What you need to do
From the records below, copy out each line that has the word "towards".

Stored data
/---

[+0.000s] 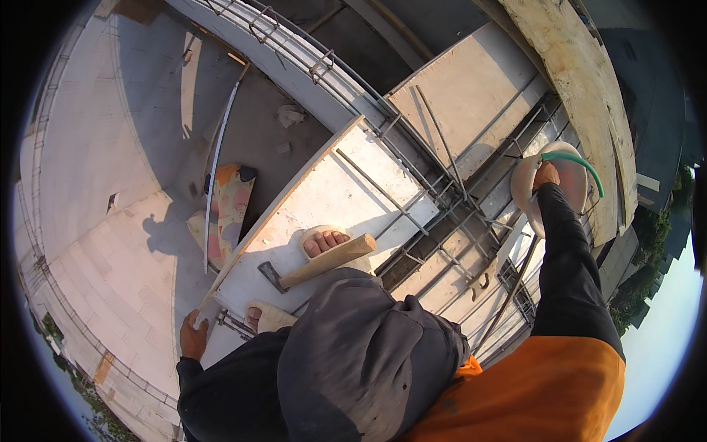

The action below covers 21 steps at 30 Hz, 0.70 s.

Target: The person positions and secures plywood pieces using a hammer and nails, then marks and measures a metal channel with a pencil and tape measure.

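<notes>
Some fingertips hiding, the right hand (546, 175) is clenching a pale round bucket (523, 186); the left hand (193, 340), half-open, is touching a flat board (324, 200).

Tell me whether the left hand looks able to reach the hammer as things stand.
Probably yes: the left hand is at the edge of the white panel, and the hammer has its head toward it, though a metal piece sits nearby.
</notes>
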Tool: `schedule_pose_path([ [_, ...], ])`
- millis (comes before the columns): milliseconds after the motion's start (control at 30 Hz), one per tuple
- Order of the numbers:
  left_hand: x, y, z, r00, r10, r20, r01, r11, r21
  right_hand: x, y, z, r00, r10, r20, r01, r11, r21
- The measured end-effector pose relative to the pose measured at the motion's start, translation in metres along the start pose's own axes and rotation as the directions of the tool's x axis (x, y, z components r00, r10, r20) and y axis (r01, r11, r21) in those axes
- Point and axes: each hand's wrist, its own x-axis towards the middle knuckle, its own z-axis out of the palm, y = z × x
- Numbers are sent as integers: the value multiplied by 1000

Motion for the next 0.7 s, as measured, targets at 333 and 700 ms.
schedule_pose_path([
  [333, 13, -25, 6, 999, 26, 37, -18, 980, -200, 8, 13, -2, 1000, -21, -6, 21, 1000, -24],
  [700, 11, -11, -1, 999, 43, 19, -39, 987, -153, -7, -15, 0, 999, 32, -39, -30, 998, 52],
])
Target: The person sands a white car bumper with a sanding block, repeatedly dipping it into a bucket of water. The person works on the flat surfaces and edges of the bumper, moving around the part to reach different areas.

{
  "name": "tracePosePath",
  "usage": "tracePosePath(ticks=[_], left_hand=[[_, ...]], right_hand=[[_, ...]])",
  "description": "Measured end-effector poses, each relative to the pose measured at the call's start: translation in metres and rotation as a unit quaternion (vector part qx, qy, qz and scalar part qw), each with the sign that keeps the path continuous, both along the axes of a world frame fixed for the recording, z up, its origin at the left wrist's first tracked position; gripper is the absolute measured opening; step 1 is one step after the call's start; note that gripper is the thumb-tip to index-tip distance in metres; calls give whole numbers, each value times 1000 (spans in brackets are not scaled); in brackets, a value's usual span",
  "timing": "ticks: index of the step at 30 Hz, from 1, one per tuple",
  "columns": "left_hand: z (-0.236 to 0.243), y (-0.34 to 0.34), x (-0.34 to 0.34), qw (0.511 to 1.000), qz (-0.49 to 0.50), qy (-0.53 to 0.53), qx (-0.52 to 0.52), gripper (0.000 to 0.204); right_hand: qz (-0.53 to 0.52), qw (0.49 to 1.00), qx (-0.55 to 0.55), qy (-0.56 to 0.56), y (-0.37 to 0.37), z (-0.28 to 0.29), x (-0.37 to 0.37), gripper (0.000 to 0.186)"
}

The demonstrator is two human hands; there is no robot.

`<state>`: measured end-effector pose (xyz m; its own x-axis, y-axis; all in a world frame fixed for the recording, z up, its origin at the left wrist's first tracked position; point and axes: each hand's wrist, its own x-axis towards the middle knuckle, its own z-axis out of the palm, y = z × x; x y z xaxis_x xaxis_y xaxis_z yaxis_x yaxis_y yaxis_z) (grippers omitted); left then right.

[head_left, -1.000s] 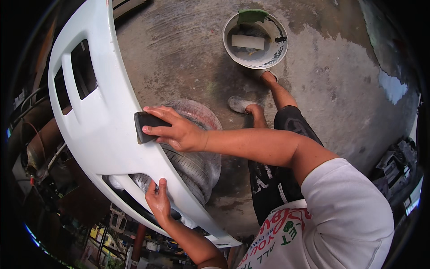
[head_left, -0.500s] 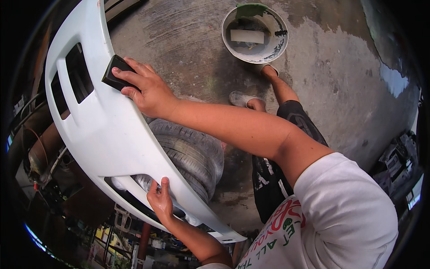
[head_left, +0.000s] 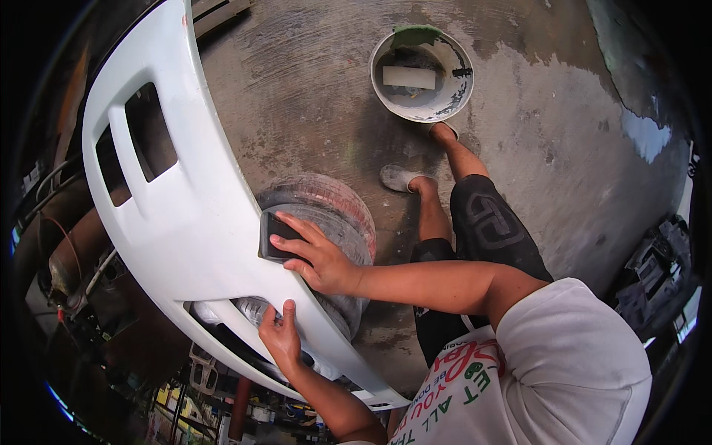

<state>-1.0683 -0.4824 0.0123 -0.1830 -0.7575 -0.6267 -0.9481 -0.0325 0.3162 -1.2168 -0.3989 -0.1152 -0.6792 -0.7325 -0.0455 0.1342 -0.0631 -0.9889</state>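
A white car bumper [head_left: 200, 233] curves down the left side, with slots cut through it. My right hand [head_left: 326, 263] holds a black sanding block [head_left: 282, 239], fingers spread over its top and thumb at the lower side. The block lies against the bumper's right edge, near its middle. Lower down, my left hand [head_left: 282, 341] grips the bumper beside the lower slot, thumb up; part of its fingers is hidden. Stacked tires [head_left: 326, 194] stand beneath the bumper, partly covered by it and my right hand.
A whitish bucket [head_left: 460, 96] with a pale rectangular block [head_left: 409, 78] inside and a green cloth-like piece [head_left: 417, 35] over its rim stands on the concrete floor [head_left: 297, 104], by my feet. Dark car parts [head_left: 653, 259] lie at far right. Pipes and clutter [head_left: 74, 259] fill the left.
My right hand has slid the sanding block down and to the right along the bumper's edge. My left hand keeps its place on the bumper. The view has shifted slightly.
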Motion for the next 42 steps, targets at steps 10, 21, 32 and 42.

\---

Solution
- Point and axes: each hand's wrist, its own x-axis towards the middle knuckle, its own z-axis out of the palm, y = z × x
`<state>`: measured end-effector pose (xyz m; its own x-axis, y-axis; all in a world frame fixed for the recording, z up, its origin at the left wrist's first tracked position; point and axes: each hand's wrist, its own x-axis towards the middle knuckle, its own z-axis out of the palm, y = z × x; x y z xaxis_x xaxis_y xaxis_z yaxis_x yaxis_y yaxis_z) (grippers omitted); left then right.

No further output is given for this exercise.